Pendant l’Exil Tome II Georges Peabody




Actes et paroles volume 4J Hetzel (p. 179-180).

VI

GEORGE PEABODY


au président du comité américain de londres
Hauteville-House, 2 décembre 1869.
Monsieur,

Votre lettre me parvient aujourd’hui, 2 Décembre. Je vous remercie. Elle m’arrache à ce souvenir. J’oublie l’empire et je songe à l’Amérique. J’étais tourné vers la nuit, je me tourne vers le jour.

Vous me demandez une parole pour George Peabody. Dans votre sympathique illusion, vous me croyez ce que je ne suis pas, la voix de la France. Je ne suis, je l’ai dit déjà, que la voix de l’exil. N’importe, monsieur, un noble appel comme le vôtre veut être entendu ; si peu que je sois, j’y dois répondre et je réponds.

Oui, l’Amérique a raison d’être fière de ce grand citoyen du monde, de ce grand frère des hommes, George Peabody. Peabody a été un homme heureux qui souffrait de toutes les souffrances, un riche qui sentait le froid, la faim et la soif des pauvres. Ayant sa place près de Rothschild, il a trouvé moyen de la changer en une place près de Vincent de Paul. Comme Jésus-Christ il avait une plaie au flanc ; cette plaie était la misère des autres ; ce n’était pas du sang qui coulait de cette plaie, c’était de l’or ; or qui sortait d’un cœur.

Sur cette terre il y a les hommes de la haine et il y a les hommes de l’amour, Peabody fut un de ceux-ci. C’est sur le visage de ces hommes que nous voyons le sourire de Dieu. Quelle loi pratiquent-ils ? Une seule, la loi de fraternité — loi divine, loi humaine, qui varie les secours selon les détresses, qui ici donne des préceptes, et qui là donne des millions, qui trace à travers les siècles dans nos ténèbres une traînée de lumière, et qui va de Jésus pauvre à Peabody riche.

Que Peabody s’en retourne chez vous, béni par nous ! Notre monde l’envie au vôtre. La patrie gardera sa cendre et nos cœurs sa mémoire. Que l’immensité émue des mers vous le rapporte ! Le libre pavillon américain ne déploiera jamais assez d’étoiles au-dessus de ce cercueil.

Rapprochement que je ne puis m’empêcher de faire, il y a aujourd’hui juste dix ans, le 2 décembre 1859, j’adressais, suppliant, isolé, une prière pour le condamné d’Harper’s Ferry à l’illustre nation américaine ; aujourd’hui, c’est une glorification que je lui adresse.

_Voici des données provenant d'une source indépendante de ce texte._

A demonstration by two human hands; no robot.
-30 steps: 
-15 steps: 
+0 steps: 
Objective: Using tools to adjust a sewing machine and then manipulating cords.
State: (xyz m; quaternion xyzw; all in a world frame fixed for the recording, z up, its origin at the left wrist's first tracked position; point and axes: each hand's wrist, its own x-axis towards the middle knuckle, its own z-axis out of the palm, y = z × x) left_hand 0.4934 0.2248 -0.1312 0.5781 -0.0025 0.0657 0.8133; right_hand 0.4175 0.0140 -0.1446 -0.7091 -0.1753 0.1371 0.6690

Depuis 1859, de grands événements se sont accomplis, la servitude a été abolie en Amérique ; espérons que la misère, cette autre servitude, sera aussi abolie un jour et dans le monde entier ; et, en attendant que le second progrès vienne compléter le premier, vénérons-en les deux apôtres, en accouplant dans une même pensée de reconnaissance et de respect John Brown, l’ami des esclaves, à George Peabody, l’ami des pauvres.

Je vous serre la main, monsieur.

Victor Hugo.
À M. le colonel Berton,

président du comité américain de Londres.